Pria yang mempunyai empat orang putri ini baru benar-benar diangkat menjadi asisten pelatih di Liga Indonesia I 1994/1995. Di era kompetisi peleburan Perserikatan dan Galatama tersebut, kota Bandung kembali berpesta karena berhasil naik tahta. Djanur masuk staf pelatih Persib bersama dengan Emen Suwarman.
Meski tidak lagi berkontribusi di lapangan hijau, tadi Djanur bekerja di balik layar kesuksesan sang Pangeran Biru. Sebagai sosok yang kenyang dengan pengalaman dan bermental juara, Djanur bisa menularkannya kepada adik-adiknya. Di akhir kompetisi, Persib menundukan Petrokimia Putra 1-0 berkat gol tunggal Sutiono Lamso.

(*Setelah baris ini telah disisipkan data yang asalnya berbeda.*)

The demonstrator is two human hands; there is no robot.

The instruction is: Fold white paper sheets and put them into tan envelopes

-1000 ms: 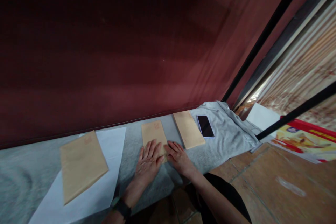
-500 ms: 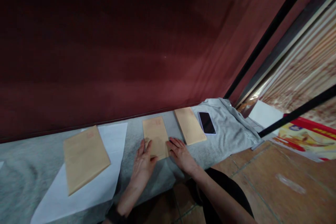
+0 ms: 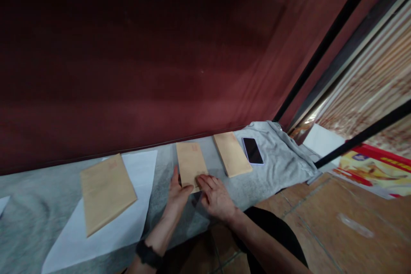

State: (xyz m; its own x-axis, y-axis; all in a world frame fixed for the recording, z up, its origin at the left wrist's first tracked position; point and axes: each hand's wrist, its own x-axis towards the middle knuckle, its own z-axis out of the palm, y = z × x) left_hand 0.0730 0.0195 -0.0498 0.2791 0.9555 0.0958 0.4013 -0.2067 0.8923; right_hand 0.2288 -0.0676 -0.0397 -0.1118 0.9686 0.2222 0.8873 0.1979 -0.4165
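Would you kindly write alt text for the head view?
A person's left hand and right hand touch a brown envelope on grey cloth; rightward lie another envelope and a phone, leftward a third envelope on white paper.

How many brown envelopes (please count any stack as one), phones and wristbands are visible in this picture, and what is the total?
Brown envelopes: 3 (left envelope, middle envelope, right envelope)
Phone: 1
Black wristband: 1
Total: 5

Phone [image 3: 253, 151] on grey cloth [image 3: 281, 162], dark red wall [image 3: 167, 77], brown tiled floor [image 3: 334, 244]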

Djanur tetap dipertahankan sebagai asisten pelatih hingga Liga Indonesia 1996. Lalu dirinya kerap dipercaya untuk menjadi pelatih Persib di kelompok umur. Pada musim 2007, Djanur dipercaya lagi menjadi asisten Arcan Iurie dan sempat menjadi caretaker di akhir musim ketika Iurie mundur. Dia bersama empat anggota tim pelatih lain membentuk ‘pandawa lima’. Setelah itu pada musim 2008 Djanur juga pernah menjadi asisten pelatih Jaya Hartono di Persib.